Please output each line of the data exactly as it appears.

## [Dataset section]
....

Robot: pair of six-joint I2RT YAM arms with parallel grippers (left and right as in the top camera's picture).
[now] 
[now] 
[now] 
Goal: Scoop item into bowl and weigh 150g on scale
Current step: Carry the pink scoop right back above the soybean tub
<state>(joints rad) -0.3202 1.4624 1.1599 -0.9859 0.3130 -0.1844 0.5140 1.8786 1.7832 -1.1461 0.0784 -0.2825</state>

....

## [Task output]
Robot: pair of six-joint I2RT YAM arms with parallel grippers (left and right as in the top camera's picture).
[now] 
[now] 
[now] 
Goal: Scoop item into bowl and weigh 150g on scale
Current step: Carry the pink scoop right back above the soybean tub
<state>(joints rad) -0.3202 1.4624 1.1599 -0.9859 0.3130 -0.1844 0.5140 1.8786 1.7832 -1.1461 0.0784 -0.2825</state>

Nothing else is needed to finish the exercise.